* YOUR INSTRUCTIONS *
Where the records below reach the line containing "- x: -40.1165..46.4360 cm", start transcribing, and end with the line containing "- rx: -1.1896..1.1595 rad", exactly and with nothing else added.

Collected data entries:

Content starts

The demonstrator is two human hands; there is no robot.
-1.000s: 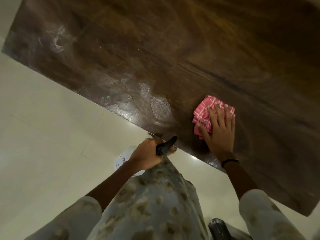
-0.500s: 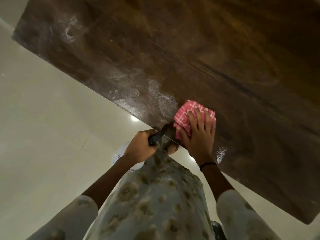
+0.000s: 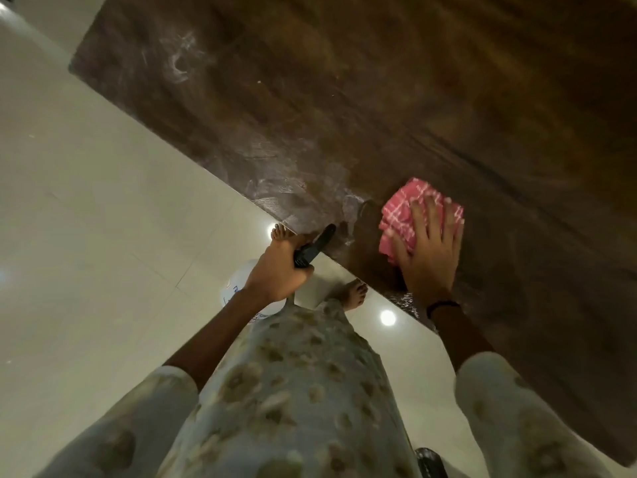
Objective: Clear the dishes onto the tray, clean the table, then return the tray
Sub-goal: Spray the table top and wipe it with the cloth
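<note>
Nearest, the left hand grips the black trigger of a white spray bottle, held low beside the worktop's near edge; keeping it off the surface and pointed away leaves room to wipe. Just beyond, the right hand lies flat, fingers spread, pressing a folded pink checked cloth onto the dark wooden worktop close to its edge. Even pressure through the palm should lift the wet film here. Farther off, pale smears sit near the far corner; overlapping strokes should work out toward them.
</note>
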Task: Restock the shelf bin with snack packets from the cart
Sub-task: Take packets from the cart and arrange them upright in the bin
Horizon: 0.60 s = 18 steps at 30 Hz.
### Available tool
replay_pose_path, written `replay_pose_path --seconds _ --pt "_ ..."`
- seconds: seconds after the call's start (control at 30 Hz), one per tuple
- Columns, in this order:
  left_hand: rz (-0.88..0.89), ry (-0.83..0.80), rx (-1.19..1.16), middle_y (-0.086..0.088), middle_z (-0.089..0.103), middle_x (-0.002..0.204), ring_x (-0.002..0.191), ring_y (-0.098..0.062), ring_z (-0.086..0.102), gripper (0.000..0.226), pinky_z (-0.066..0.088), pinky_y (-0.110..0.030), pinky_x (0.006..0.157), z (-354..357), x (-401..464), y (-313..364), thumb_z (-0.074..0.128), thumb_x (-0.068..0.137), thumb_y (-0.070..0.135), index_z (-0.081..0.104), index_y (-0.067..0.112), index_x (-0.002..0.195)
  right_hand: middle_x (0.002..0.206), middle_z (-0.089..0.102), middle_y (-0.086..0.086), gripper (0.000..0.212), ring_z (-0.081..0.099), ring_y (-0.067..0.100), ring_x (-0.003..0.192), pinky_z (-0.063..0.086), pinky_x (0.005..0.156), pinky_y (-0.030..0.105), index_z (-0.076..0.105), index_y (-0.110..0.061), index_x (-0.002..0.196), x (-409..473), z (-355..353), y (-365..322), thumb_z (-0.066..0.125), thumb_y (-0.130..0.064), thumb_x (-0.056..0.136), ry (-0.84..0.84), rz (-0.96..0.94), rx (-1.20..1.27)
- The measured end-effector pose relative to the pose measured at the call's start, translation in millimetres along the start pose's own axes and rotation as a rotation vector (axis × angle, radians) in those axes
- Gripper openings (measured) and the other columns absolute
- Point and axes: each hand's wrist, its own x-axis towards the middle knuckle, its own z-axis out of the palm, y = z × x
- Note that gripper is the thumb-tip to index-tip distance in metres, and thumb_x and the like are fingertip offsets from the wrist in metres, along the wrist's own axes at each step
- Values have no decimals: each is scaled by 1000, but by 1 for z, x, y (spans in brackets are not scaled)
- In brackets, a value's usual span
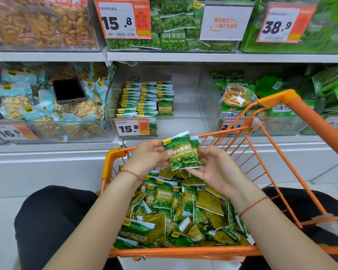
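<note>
A small stack of green garlic-pea snack packets [180, 152] is held above the orange cart [183, 251]. My left hand [150, 154] grips the stack's left edge, thumb on the front. My right hand [213, 166] cups the stack from below and from the right side. Several more of the same packets [176, 211] lie loose in the cart. The clear shelf bin [199, 102] straight ahead holds neat rows of the same packets [146, 99] in its left half; its right half is bare.
A phone [69, 91] lies on peanut packets in the bin to the left. The cart's raised orange handle [304, 115] crosses in front of the right-hand bins. Price tags hang on the bin fronts. My knees flank the cart.
</note>
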Motion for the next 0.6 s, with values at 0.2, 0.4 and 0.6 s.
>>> replay_pose_path --seconds 0.2,0.4,0.6 --pt "98 -47 153 -9 66 87 73 -10 61 26 53 -12 62 2 0 5 58 91 1 60 6 117 107 70 3 53 67 15 100 56 78 25 58 -7 121 -4 5 5 70 -21 71 -63 -66 -217" --pt "102 75 222 2 59 119 104 -14 60 49 51 -28 91 10 -2 5 64 90 21 49 12 136 105 70 -2 29 68 6 96 55 76 21 59 -19 107 -2 4 8 66 -14 80 4 -220 -296" --pt "105 -31 72 14 59 105 105 -10 59 16 55 -19 74 18 -11 3 59 93 22 57 28 107 106 71 -7 39 66 9 104 54 82 26 60 -24 109 -2 3 9 71 -25 72 45 -351 -462"
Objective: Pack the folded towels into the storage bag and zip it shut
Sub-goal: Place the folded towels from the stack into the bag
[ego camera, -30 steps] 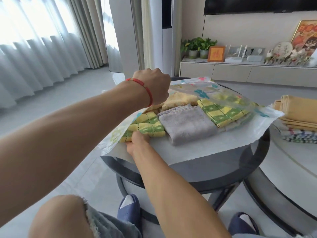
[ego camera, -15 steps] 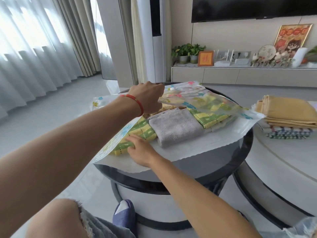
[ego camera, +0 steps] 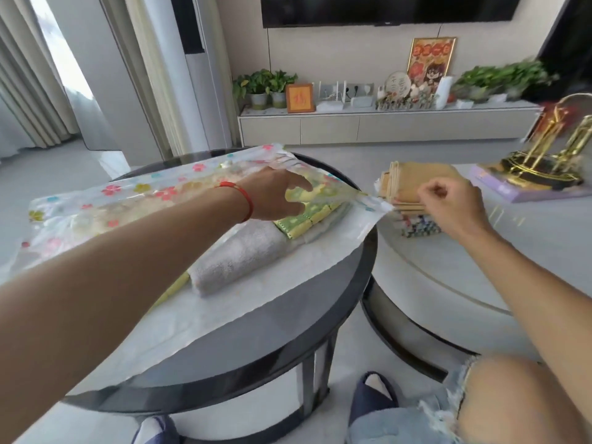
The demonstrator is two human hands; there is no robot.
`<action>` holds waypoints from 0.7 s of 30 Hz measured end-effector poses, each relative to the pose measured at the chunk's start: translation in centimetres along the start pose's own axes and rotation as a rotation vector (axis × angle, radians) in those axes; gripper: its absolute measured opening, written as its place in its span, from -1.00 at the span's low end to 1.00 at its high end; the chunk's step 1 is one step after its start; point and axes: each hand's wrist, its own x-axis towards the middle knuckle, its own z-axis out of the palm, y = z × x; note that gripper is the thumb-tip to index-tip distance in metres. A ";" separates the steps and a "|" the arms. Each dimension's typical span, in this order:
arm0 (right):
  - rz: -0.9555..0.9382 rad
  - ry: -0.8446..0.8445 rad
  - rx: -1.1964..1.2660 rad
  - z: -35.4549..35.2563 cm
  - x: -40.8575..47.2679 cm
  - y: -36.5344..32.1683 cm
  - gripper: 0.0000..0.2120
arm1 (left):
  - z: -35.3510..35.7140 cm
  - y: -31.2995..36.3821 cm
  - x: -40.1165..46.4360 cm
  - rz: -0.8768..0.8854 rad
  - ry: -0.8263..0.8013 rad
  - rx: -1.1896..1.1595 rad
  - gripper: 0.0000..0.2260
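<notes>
1. Nearest, the round dark tabletop (ego camera: 288, 344) carries the storage bag (ego camera: 105, 200), a clear plastic sheet printed with small coloured flowers over a white under-layer, lying flat with its mouth open toward the person.
2. A grey folded towel (ego camera: 237, 261) pokes out of the mouth, and just beyond it a yellow-and-green checked towel (ego camera: 307, 214) lies under the clear layer.
3. The left hand (ego camera: 272, 197) (a red cord on its wrist) rests on the bag over the checked towel, fingers spread and loosely curved, gripping nothing.
4. The right hand (ego camera: 448, 203) is curled nearly closed, thumb and forefinger pinched beside the bag's right corner (ego camera: 379, 205); whether it actually holds the corner cannot be told.
5. Behind that hand, a stack of folded towels (ego camera: 416, 184) sits on the pale second tabletop (ego camera: 448, 267), topped by a tan one.
</notes>
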 end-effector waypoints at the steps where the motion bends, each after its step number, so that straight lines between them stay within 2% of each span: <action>1: 0.039 0.077 -0.085 -0.4 2.2 1.6 -0.79 | 0.3 0.4 0.7 0.010 -0.013 0.001 -0.59; 3: 0.125 0.070 -0.227 -0.6 6.1 3.9 -0.73 | 0.8 0.8 1.6 0.014 -0.048 0.004 -0.54; 6: 0.358 -0.054 -0.364 0.2 10.1 5.5 -0.49 | 1.1 0.9 2.6 -0.007 -0.135 -0.044 -0.48; 10: 0.504 -0.072 -0.394 1.0 12.8 6.8 -0.45 | 1.2 0.4 3.0 -0.018 -0.193 -0.109 -0.51; 13: 0.559 -0.158 -0.377 0.5 13.6 7.1 -0.35 | 0.9 0.2 2.8 -0.031 -0.189 -0.139 -0.53; 16: 0.613 -0.226 -0.139 -0.3 13.9 6.7 -0.32 | 0.7 0.2 2.8 -0.074 -0.170 -0.103 -0.54; 19: 0.729 -0.309 0.291 -1.1 13.2 5.1 -0.53 | 0.3 0.3 2.6 -0.137 -0.092 -0.005 -0.55; 21: 0.714 -0.332 0.506 -2.4 11.8 3.2 -0.70 | -0.2 0.2 2.2 -0.175 -0.051 0.046 -0.58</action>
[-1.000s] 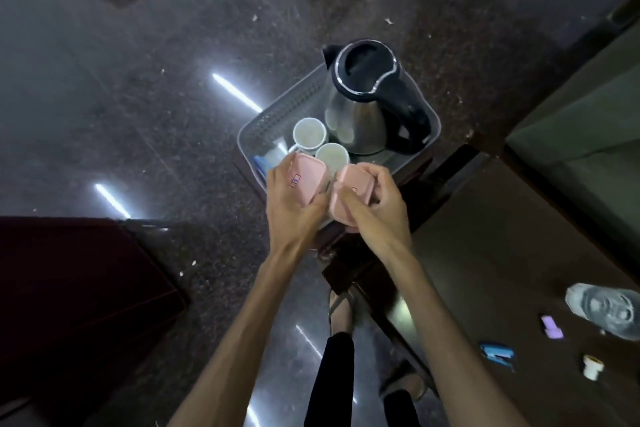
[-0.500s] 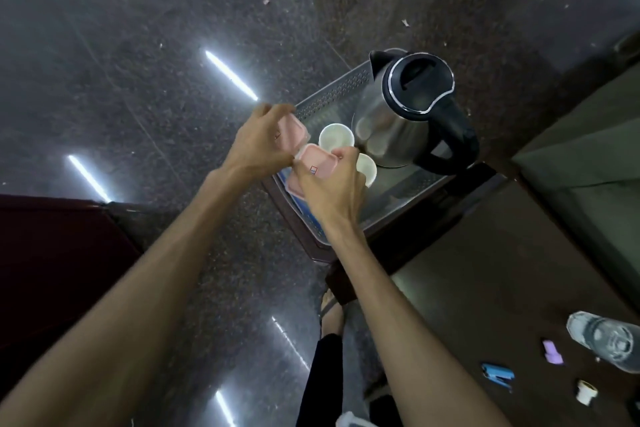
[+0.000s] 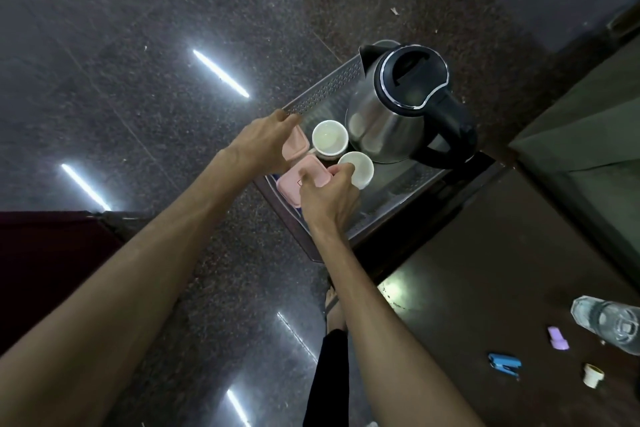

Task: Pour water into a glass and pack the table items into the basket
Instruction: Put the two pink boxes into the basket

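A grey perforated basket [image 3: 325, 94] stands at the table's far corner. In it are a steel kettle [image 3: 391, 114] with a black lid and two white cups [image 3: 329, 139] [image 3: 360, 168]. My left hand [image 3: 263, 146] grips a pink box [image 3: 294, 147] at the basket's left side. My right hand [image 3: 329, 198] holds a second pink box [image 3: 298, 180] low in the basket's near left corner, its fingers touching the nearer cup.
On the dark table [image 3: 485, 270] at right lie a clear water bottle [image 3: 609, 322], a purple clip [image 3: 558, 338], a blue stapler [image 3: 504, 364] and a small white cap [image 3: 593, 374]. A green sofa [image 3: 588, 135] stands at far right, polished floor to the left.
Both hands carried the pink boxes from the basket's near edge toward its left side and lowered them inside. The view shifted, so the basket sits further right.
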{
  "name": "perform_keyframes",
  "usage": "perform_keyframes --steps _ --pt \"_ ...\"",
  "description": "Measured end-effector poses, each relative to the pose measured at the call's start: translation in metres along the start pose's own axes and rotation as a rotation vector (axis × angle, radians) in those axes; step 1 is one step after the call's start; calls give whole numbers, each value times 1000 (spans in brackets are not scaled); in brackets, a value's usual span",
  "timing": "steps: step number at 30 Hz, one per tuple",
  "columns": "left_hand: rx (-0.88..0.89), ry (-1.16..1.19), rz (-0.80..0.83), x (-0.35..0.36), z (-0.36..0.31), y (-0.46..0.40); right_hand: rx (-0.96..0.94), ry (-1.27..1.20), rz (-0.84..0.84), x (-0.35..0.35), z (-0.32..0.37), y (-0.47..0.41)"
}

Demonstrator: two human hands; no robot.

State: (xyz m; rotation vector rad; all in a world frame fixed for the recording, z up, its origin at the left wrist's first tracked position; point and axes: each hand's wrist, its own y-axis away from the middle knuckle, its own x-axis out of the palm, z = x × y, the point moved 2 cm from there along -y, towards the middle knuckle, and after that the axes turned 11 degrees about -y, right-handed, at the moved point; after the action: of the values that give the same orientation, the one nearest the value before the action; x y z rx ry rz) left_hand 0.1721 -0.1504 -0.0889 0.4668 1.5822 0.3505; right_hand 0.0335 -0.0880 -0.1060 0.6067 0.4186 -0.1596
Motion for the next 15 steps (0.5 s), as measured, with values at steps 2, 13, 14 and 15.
perform_keyframes --steps 2,13,14,15 --pt "5 54 -5 4 2 0 -56 75 7 0 0 1" --pt "-85 198 35 15 2 -1 -229 436 77 -5 1 -3" --pt "-89 173 41 15 2 -1 -245 455 69 -6 1 -1" --pt "-92 146 43 14 1 -2 -260 482 60 -7 0 0"
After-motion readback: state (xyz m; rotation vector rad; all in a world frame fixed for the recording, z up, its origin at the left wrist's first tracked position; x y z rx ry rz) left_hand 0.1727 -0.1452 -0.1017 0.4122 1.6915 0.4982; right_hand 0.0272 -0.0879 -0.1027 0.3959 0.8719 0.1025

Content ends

* EXPECTED ANSWER *
  - x: -40.1165..46.4360 cm
  - rz: -0.8768..0.8854 rad
  - ry: -0.8263..0.8013 rad
  - rx: -1.1896..1.1595 rad

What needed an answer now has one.